> **Your instructions**
Return every line of the data below, exactly.

> **Collected material**
----

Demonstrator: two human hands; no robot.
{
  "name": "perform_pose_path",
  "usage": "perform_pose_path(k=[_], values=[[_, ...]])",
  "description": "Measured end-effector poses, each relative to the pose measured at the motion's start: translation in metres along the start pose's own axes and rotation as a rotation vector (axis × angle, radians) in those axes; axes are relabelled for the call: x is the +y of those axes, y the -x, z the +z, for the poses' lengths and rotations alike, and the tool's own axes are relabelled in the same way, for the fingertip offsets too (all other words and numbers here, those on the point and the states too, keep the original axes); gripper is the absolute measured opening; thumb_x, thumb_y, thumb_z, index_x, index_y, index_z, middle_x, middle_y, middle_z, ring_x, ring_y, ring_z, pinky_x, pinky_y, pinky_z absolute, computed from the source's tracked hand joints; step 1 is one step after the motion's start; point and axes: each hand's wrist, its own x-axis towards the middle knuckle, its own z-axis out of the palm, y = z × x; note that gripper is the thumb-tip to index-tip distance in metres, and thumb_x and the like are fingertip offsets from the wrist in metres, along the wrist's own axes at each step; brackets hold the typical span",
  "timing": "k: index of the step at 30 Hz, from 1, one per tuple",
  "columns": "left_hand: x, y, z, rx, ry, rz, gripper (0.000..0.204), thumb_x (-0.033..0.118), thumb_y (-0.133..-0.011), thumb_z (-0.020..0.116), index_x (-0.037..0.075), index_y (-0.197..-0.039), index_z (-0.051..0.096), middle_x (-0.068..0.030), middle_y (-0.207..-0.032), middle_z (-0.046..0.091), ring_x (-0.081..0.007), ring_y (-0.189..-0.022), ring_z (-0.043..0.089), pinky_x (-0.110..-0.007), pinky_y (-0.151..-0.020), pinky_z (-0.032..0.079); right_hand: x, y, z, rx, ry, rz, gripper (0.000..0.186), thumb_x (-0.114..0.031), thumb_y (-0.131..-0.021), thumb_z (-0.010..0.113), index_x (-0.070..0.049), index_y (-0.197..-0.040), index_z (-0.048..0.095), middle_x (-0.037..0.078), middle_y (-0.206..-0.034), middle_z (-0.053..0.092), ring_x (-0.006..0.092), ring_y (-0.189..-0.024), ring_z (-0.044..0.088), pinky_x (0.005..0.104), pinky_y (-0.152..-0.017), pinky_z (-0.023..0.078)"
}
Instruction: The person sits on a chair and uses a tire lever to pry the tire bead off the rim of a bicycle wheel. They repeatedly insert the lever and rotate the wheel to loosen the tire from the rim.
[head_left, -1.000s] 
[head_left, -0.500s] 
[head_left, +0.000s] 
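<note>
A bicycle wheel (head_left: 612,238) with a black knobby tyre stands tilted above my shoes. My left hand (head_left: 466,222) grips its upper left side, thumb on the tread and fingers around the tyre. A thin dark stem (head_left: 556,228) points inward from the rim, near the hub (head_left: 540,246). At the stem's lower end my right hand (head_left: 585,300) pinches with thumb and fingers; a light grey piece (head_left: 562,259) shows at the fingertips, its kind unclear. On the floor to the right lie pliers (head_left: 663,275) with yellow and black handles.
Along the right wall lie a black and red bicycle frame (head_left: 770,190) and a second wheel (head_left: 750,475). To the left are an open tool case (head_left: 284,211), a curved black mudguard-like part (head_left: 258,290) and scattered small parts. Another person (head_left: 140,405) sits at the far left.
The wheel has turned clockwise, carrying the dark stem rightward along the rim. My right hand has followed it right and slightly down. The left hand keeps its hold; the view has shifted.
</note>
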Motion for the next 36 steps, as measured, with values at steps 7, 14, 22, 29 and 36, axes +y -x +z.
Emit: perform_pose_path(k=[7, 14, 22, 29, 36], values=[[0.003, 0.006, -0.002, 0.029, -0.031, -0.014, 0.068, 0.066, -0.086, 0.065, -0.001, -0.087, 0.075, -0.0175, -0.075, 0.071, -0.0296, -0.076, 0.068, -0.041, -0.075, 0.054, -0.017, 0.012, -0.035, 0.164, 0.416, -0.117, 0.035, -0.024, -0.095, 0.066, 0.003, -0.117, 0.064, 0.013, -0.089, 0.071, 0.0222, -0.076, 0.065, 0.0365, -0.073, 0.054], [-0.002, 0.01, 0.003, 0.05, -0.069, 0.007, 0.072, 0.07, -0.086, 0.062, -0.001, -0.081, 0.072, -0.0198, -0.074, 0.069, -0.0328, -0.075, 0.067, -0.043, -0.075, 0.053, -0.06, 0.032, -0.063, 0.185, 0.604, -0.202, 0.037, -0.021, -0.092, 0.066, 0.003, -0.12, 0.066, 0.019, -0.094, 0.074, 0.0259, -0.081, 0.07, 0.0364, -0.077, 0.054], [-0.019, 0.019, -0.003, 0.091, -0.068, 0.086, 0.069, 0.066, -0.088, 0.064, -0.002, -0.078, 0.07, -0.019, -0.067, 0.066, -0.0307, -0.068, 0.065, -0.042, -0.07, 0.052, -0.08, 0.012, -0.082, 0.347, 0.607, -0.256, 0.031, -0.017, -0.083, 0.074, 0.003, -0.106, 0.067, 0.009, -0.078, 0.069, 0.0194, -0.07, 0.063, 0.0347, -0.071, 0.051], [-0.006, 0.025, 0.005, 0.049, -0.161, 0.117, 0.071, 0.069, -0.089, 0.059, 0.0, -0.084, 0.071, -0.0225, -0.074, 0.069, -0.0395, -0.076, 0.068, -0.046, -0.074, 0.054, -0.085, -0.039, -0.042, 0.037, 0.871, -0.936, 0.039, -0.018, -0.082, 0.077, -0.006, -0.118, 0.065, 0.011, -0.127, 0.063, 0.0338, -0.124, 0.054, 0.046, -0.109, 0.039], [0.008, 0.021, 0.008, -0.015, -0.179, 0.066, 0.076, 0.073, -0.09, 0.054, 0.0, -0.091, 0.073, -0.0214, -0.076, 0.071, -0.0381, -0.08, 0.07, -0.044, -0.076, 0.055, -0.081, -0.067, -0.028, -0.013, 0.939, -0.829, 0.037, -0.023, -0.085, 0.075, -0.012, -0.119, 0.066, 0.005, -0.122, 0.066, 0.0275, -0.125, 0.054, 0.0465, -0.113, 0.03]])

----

> **Reply to the exercise**
Demonstrator: two human hands; no robot.
{
  "name": "perform_pose_path",
  "usage": "perform_pose_path(k=[_], values=[[_, ...]])",
  "description": "Measured end-effector poses, each relative to the pose measured at the motion's start: translation in metres along the start pose's own axes and rotation as a rotation vector (axis × angle, radians) in those axes; axes are relabelled for the call: x is the +y of those axes, y the -x, z the +z, for the poses' lengths and rotations alike, and the tool's own axes are relabelled in the same way, for the fingertip offsets too (all other words and numbers here, those on the point and the states too, keep the original axes); gripper is the absolute measured opening; thumb_x, thumb_y, thumb_z, index_x, index_y, index_z, middle_x, middle_y, middle_z, ring_x, ring_y, ring_z, pinky_x, pinky_y, pinky_z absolute, computed from the source's tracked hand joints; step 1 is one step after the motion's start; point and axes: each hand's wrist, its own x-axis towards the middle knuckle, its own z-axis out of the palm, y = z × x; note that gripper is the thumb-tip to index-tip distance in metres, and thumb_x and the like are fingertip offsets from the wrist in metres, along the wrist's own axes at each step; brackets hold the typical span",
  "timing": "k: index of the step at 30 Hz, from 1, one per tuple",
  "columns": "left_hand: x, y, z, rx, ry, rz, gripper (0.000..0.204), thumb_x (-0.033..0.118), thumb_y (-0.133..-0.011), thumb_z (-0.020..0.116), index_x (-0.037..0.075), index_y (-0.197..-0.039), index_z (-0.051..0.096), middle_x (-0.068..0.030), middle_y (-0.207..-0.032), middle_z (-0.046..0.091), ring_x (-0.081..0.007), ring_y (-0.189..-0.022), ring_z (-0.043..0.089), pinky_x (-0.110..-0.007), pinky_y (-0.151..-0.020), pinky_z (-0.032..0.079); right_hand: x, y, z, rx, ry, rz, gripper (0.000..0.186), thumb_x (-0.114..0.031), thumb_y (-0.131..-0.021), thumb_z (-0.010..0.113), index_x (-0.070..0.049), index_y (-0.197..-0.040), index_z (-0.048..0.095), middle_x (-0.037..0.078), middle_y (-0.206..-0.034), middle_z (-0.053..0.092), ring_x (-0.006..0.092), ring_y (-0.189..-0.024), ring_z (-0.044..0.088), pinky_x (0.005..0.104), pinky_y (-0.152..-0.017), pinky_z (-0.023..0.078)"
}
Instruction: The person sits on a chair and uses a tire lever to pry the tire bead off the rim of a bicycle wheel. They repeatedly insert the lever and rotate the wheel to loosen the tire from the rim.
[head_left, -1.000s] 
[head_left, -0.500s] 
[head_left, +0.000s] 
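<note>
A bicycle wheel (head_left: 612,238) with a black knobby tyre stands tilted above my shoes. My left hand (head_left: 466,222) grips its upper left side, thumb on the tread and fingers around the tyre. A thin dark stem (head_left: 556,228) points inward from the rim, near the hub (head_left: 540,246). At the stem's lower end my right hand (head_left: 585,300) pinches with thumb and fingers; a light grey piece (head_left: 562,259) shows at the fingertips, its kind unclear. On the floor to the right lie pliers (head_left: 663,275) with yellow and black handles.
Along the right wall lie a black and red bicycle frame (head_left: 770,190) and a second wheel (head_left: 750,475). To the left are an open tool case (head_left: 284,211), a curved black mudguard-like part (head_left: 258,290) and scattered small parts. Another person (head_left: 140,405) sits at the far left.
The wheel has turned clockwise, carrying the dark stem rightward along the rim. My right hand has followed it right and slightly down. The left hand keeps its hold; the view has shifted.
</note>
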Motion for the next 36 steps, as measured, with values at steps 7, 14, 22, 29 and 36, axes +y -x +z.
Emit: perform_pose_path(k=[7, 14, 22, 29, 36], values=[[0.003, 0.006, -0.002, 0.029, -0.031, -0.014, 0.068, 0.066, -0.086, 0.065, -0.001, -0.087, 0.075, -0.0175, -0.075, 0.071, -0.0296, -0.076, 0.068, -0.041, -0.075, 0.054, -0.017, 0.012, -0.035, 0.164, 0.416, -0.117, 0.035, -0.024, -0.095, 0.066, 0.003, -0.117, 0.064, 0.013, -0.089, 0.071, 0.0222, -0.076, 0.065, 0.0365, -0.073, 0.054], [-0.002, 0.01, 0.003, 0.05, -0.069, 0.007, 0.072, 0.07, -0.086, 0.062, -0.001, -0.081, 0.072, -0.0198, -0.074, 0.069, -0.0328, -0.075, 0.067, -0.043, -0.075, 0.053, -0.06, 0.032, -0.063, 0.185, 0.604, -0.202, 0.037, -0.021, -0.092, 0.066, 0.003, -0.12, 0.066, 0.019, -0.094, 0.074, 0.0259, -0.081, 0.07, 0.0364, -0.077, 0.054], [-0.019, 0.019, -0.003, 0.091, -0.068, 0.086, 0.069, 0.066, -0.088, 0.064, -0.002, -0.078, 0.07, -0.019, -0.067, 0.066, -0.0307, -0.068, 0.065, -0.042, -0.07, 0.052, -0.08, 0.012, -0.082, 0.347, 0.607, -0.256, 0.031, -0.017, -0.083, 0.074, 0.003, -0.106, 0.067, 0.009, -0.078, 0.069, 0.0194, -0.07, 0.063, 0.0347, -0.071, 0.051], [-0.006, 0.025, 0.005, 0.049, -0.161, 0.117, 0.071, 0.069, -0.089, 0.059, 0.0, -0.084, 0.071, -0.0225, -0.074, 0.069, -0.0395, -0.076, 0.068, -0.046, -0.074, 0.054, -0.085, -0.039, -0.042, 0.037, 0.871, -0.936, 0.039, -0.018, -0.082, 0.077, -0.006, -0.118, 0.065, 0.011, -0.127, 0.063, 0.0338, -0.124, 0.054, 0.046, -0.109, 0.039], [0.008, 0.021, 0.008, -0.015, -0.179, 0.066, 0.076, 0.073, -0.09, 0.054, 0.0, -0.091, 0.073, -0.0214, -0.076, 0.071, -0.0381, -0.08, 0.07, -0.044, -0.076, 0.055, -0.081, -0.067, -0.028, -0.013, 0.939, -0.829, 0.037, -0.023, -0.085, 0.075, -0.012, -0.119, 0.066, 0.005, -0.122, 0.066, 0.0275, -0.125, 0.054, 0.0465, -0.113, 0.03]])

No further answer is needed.